Vasujith Ram and Marc Galanter say that it was created from a relaxation of the procedure while considering the public interest litigation. The court justifies this power under Articles 32 and 226 of the constitution of India, 1950.

 

Gujrat High Court Suo Moto

The earliest of this procedure was seen in a case by Gujrat High Court, and the judge was MP Thakkar (Special Civil Application 2785/79) in the year of 1979. In this case, court took into consideration a case where PPF did not pay the wife the pension after the husband’s death, and the court came to know about this case from a news article. Court gave orders to the state for granting the pension to her.

 

Supreme Court – India

In Sunil Batra case in 1980, a letter was accepted as a petition at Supreme Court. Academics have named this type of practice in which informal letters are considered petitions as the court’s ‘epistolary jurisdiction. Some suo moto cases are taken up as a result of some initiatives by the judge(s). In 2014, the process for suo moto petitions at Supreme Court became formal by the adoption of the Order38, Rule 12(1)(a) in Supreme Court Rules, 2013.

European Courts – Suo Moto

Other countries’ authorities like Australia, Canada and the United Kingdom have not adopted these powers. Constitutional and Administrative law cases in these authorities remain in traditional adversarial process, where it is necessary to file a petition for consideration of the claim. In Carlisle v. the United States, the Supreme Court of United States said that the court could not use ‘suo moto’ to grant an acquittal.

 

South Asian Courts – Suo Moto

It seems like Indian Courts have introduced this different and good use of the suo moto powers. It is like inspiration for many other South Asian Courts, which started taking up the cases like suo moto. A very common use is seen in another country, Pakistan. Court has depended on Article 184(3) of the Constitution of the Islamic Republic of Pakistan, 1973 to give a justification of their powers of suo moto. This article basically gives a permit to correct the violations of fundamental rights. It was commonly used in the 1980s when martial law was raised.

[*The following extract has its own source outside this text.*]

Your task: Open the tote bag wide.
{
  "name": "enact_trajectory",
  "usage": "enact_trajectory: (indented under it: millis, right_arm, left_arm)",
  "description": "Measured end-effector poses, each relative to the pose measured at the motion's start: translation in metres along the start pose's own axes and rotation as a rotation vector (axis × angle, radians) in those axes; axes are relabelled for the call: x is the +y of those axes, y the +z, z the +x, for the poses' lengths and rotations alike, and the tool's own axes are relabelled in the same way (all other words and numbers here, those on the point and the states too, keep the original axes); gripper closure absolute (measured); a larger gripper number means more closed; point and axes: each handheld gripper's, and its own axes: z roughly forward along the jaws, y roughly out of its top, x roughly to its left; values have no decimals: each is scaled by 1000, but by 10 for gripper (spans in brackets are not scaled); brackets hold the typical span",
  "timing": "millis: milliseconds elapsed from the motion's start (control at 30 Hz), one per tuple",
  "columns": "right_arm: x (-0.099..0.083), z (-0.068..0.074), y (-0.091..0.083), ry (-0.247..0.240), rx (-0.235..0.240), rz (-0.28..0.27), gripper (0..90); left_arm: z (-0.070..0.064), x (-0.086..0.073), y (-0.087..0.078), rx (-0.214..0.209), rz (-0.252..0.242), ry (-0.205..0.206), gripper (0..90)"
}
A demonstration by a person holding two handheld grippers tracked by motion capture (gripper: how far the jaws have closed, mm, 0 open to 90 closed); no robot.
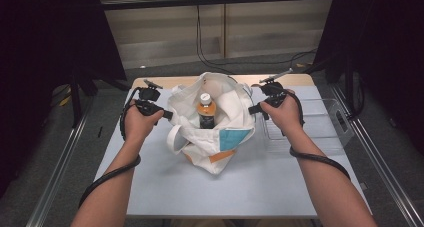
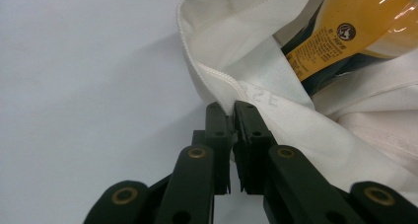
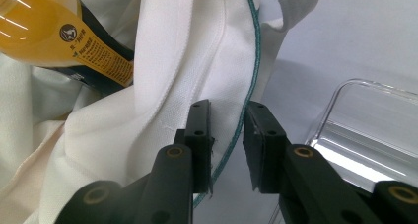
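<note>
White tote bag [image 1: 212,132] sits mid-table [image 1: 165,187], mouth open, and that's our landmark; a bottle of orange drink [image 1: 205,110] stands upright inside it, cap showing above the rim; left gripper [image 1: 165,114] is at the bag's left edge, and in the left gripper view [image 2: 231,116] the jaws are pressed together, pinching the stitched hem of the bag [image 2: 256,86]; the bottle [image 2: 355,31] lies just beyond that hem; over on the bag's right edge, the right gripper [image 1: 254,108] has its jaws spread; in the right gripper view [image 3: 227,120] the green-stitched rim of the bag [image 3: 172,86] runs between them, touching the left jaw at most, not clamped; a clear plastic tray [image 1: 320,124] sits just right of the bag, beside that hand.
</note>
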Motion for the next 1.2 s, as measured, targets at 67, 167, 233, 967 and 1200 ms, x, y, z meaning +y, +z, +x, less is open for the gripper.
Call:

This process is used more commonly nowadays. Under the CJP Nisar (2016-2019), the Supreme Court of Pakistan started almost seven suo moto cases. It became more prominent in pandemic duration.

For the first time in 1992, Bangladeshi Court used this procedure to quash the sentence of a prisoner jailed for twelve years since he was 9 years old. Since then, courts have used the ‘Suo Moto Rule’ for different reasons. Except for these sentences or cases, they are used for other cases like child rape that can cause fatwas.

Supreme Court of Maldives had given an order against Human Rights Commission od Maldives in Suo moto case in 2015. The power of commission and the ability to interact with foreign bodies were restricted by doing so. When they faced criticism, then parliament passed a law to restrict power accurately.

 

Nigerian Courts

Beyond South Asia, Nigerian Courts also experienced suo moto powers differently. It is done by adopting a case that is already decided in the lower court before filing an appeal.